> _Work item_
Find the line containing "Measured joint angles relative" in the records below. Copy exactly that line and each one after it, ending at the line containing "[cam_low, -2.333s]", and nothing more.

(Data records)
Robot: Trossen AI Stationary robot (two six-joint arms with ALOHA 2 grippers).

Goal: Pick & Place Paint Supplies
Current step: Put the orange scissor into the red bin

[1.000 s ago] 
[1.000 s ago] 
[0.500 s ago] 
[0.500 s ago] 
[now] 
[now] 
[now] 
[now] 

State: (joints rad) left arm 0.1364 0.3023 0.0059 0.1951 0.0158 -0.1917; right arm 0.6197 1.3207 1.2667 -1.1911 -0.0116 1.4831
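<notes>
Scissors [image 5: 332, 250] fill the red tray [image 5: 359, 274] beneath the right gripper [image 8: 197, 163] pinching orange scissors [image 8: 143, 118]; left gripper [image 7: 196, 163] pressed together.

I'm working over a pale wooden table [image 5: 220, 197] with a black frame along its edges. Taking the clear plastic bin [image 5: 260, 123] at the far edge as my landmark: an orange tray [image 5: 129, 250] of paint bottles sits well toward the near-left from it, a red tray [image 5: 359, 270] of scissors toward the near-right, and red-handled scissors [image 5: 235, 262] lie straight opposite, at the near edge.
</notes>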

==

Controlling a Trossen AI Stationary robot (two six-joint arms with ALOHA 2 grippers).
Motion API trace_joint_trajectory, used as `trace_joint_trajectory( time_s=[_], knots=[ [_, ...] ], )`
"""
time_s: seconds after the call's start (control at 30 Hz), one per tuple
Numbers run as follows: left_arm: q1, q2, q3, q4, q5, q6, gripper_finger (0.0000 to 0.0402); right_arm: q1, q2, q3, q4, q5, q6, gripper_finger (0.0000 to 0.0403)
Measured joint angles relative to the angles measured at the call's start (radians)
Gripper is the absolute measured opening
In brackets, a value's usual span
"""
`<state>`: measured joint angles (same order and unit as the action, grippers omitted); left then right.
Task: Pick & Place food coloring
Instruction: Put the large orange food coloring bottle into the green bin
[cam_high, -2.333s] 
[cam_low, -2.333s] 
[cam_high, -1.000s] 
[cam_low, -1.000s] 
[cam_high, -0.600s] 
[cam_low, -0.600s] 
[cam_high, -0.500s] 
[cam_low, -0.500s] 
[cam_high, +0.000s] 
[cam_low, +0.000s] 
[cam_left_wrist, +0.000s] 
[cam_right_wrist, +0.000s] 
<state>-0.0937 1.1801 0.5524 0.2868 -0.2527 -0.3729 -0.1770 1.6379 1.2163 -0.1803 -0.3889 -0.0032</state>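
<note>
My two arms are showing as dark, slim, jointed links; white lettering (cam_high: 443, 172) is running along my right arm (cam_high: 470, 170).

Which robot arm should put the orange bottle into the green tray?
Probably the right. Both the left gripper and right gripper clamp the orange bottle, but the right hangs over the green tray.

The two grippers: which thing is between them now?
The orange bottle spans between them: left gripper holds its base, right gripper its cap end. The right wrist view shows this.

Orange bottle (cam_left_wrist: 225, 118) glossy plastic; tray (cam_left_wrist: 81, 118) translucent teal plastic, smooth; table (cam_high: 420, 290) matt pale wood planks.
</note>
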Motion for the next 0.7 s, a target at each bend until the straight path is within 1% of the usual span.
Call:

> _Output for this task_
Measured joint angles relative to the angles measured at the call's start (radians)
Gripper is the absolute measured opening
In brackets, a value's usual span
"""
`<state>`: measured joint angles (same order and unit as the action, grippers omitted); left then right.
Task: Pick & Place food coloring
Instruction: Put the large orange food coloring bottle into the green bin
[cam_high, -2.333s] 
[cam_low, -2.333s] 

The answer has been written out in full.